Search term "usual": please show all lines in the listing that contain it.

===

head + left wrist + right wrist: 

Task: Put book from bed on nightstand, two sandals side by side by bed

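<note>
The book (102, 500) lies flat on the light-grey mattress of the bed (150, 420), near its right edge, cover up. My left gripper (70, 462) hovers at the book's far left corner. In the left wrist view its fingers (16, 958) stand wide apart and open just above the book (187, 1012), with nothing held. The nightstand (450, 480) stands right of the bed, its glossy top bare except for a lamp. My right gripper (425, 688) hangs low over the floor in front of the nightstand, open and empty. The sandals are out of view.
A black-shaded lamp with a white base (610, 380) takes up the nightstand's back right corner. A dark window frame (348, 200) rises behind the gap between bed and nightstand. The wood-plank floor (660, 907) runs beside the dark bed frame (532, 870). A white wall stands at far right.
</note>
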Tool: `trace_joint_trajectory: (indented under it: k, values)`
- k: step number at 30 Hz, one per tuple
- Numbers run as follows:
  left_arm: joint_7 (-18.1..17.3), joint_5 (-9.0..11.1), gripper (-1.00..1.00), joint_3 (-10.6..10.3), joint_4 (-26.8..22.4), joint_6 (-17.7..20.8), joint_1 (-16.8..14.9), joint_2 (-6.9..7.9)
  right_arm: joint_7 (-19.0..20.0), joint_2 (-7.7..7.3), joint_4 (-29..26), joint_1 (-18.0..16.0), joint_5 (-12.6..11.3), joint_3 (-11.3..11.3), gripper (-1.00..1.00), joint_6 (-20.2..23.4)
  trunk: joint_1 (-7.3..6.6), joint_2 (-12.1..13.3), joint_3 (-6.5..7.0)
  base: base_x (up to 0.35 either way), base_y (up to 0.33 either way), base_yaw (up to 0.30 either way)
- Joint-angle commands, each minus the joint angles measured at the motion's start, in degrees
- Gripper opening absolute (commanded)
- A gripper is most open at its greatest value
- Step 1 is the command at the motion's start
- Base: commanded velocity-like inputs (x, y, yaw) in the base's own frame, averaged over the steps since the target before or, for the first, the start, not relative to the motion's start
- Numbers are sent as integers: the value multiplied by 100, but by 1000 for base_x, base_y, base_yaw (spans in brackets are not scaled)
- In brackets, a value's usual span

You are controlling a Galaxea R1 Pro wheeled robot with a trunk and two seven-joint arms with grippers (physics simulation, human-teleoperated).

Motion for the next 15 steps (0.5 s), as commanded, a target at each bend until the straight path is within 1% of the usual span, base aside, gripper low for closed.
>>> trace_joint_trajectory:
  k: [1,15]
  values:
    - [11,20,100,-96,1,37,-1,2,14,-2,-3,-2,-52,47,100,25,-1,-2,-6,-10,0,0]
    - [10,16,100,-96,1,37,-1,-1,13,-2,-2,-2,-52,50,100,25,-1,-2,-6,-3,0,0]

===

§ **Response to this task**:
- In brackets, a value's usual span
Motion for the next 15 steps (0.5 s), as commanded, a target at each bend until the straight path is within 1% of the usual span, base aside, gripper low for closed.

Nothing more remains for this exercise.